Roberts, 4311, Boudeau 464, Poey d'Avant 2735

AR denier, Bordeaux mint, 18 mm.

Obv: + CLVILILMO [first L retrograde] (Guillaume), four crosslets forming a cross.

Rev: + BVRDECIILA (Bordeaux, Burdigalae in Latin), cross pattée.

William X (1099–1137), was Duke of Aquitaine, Duke of Gascony, and Count of Poitou (as William VIII). He was the son of Duke William IX by his second wife, Philippa of Toulouse. He was born in Toulouse when his father was briefly the Count. Shortly after his birth his father went on Crusade, and he was raised in Poitiers by his mother. His father later abandoned her, and took Dangerose, the wife of one of his vassals, as mistress.

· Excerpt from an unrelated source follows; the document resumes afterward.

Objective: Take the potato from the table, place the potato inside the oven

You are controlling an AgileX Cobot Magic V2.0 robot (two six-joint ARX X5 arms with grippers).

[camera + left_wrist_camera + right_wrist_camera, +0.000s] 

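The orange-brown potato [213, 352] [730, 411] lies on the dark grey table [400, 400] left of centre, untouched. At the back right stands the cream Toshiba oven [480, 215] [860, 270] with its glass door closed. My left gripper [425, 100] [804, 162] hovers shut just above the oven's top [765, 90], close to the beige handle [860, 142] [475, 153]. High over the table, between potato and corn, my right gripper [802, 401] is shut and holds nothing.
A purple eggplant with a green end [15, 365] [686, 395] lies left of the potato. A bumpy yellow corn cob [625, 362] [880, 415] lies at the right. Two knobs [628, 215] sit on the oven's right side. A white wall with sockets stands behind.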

This caused strain between father and son, until William married Aenor de Châtellerault, daughter of Dangerose, in 1121. They had three children, one of whom was Eleanor of Aquitaine, his heiress.

William was a lover of the arts and a warrior. He became involved in conflicts with Normandy and France. Inside his borders, he faced an alliance of the Lusignans and the Parthenays against him, an issue he resolved by the total destruction of his enemies. William X initially supported antipope Anacletus II in the papal schism of 1130, against the will of his own bishops. In 1134 Saint Bernard of Clairvaux convinced William to drop his support of Anacletus and to embrace Pope Innocent II.

In 1137 William joined the pilgrimage to Santiago de Compostela, but died of suspected food poisoning during the trip. He left the dukedom and the care of his 15-year-old daughter to King Louis VI of France. Louis VI accepted this guardianship and married Eleanor to his son, Louis VII.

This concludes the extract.